## AIM OF THE EXERCISE
Read the listing below and copy out every line that holds "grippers".
────────────────────
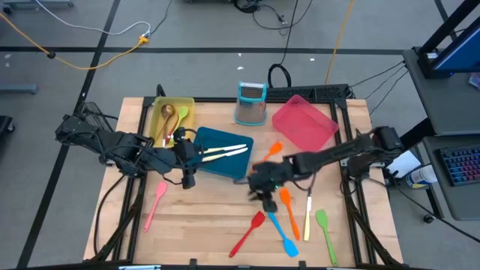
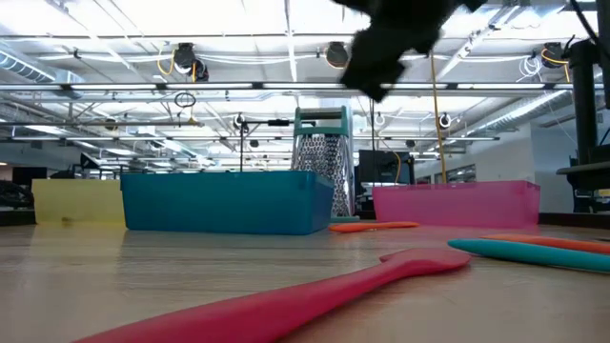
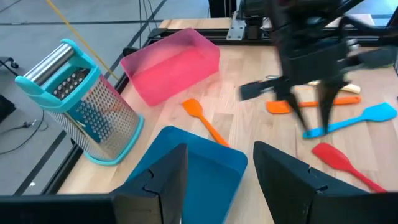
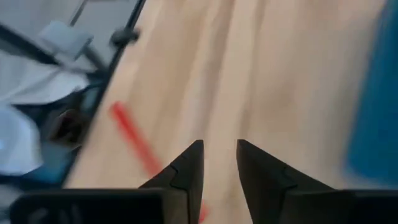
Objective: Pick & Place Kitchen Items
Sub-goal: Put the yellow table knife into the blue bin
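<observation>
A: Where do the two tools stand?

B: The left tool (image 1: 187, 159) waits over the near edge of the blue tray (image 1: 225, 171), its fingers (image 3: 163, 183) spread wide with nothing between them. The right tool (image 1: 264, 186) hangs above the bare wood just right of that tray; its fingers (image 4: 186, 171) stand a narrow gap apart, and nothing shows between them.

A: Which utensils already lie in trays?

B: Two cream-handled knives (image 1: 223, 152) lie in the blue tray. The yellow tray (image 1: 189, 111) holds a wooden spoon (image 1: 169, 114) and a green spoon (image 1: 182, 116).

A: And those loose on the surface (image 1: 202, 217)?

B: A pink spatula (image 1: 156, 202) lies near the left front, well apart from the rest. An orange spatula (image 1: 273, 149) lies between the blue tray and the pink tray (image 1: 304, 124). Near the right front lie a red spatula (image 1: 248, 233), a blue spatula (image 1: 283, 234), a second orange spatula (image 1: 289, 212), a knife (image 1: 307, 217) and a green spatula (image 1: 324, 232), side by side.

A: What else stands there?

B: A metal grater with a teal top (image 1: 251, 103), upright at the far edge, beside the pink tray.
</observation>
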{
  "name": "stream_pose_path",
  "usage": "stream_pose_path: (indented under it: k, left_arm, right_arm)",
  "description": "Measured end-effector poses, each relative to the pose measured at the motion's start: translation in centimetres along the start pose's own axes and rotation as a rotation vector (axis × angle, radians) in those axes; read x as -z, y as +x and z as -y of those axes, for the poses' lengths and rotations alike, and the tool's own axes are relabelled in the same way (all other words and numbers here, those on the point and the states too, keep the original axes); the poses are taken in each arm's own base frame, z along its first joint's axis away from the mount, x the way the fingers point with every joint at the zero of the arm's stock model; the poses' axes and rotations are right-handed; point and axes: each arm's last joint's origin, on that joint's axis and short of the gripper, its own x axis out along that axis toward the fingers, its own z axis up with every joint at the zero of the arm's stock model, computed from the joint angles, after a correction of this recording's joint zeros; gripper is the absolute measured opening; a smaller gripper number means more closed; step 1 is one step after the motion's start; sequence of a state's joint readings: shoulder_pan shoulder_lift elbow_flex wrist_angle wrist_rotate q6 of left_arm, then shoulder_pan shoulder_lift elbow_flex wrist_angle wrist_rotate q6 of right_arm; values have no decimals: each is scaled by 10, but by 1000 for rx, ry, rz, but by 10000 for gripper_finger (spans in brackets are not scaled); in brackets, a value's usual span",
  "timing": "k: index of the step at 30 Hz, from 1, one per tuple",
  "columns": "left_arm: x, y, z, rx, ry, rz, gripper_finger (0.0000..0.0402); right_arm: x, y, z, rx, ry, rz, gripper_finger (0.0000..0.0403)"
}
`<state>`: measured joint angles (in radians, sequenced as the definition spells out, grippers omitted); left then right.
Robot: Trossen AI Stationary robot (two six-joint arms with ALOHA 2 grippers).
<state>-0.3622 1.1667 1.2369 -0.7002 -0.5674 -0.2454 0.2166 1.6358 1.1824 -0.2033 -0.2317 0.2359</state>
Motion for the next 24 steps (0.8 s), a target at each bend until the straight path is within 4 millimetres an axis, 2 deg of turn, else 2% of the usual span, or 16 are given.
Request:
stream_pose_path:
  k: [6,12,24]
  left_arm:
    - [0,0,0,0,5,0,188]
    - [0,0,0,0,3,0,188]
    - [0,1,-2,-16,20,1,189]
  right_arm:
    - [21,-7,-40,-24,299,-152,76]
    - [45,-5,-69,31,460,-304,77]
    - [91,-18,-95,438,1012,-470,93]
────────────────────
## SOLUTION TO THIS EXERCISE
`<state>`: measured joint angles (in radians, sequenced as the definition spells out, grippers omitted); left then right.
Robot: Trossen AI Stationary robot (two six-joint arms with ALOHA 2 grippers).

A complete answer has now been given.